Esri / arcgis-cookbook

Chef cookbooks for ArcGIS
Apache License 2.0
297 stars 116 forks source link

Upgrade patterns #230

Closed drobinson13 closed 4 years ago

drobinson13 commented 5 years ago

Hi,

I have ran into a number of issues with the Chef upgrade pattern to 10.7.1 from a 10.5.1 ArcGIS Enterprise.
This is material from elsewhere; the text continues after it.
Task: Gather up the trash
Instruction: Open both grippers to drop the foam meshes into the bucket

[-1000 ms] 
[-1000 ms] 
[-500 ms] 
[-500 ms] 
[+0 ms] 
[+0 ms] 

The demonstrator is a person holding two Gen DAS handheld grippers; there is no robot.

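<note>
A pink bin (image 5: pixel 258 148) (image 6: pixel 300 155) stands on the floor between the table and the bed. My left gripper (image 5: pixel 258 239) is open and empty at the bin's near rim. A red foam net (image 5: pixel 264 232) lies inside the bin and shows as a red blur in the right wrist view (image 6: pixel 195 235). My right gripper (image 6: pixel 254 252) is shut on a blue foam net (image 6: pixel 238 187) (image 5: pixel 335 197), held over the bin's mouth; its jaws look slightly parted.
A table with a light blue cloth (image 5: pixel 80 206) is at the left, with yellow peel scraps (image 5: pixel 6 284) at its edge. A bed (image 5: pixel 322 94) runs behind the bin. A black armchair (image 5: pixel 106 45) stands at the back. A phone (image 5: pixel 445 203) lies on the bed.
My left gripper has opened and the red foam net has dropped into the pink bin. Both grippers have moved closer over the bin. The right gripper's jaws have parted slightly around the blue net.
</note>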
I am using the following steps (as suggested to upgrade directly to 10.7.1): https://arcgisstore1071.s3.amazonaws.com/11595/docs/UpgradeChefAlloneWin.html

In step 6, I have applied the following five changes to the c:\chef\node.json as stated:

Why does the workflow suggest the following as the final step (step 7): chef-solo -j c:\chef\base_enterprise_allinone_windows.json

This command fires the following error - Cannot load configuration from c:\chef\base_enterprise_allinone_windows.json

I changed the command to point to node.json, as I performed the edits on that file: chef-solo -j c:\chef\node.json

However again I run into an error message -

================================================================================ Chef encountered an error attempting to load the node data for "mysite.com"

Unknown Server Error:

The server had a fatal error attempting to load the node data.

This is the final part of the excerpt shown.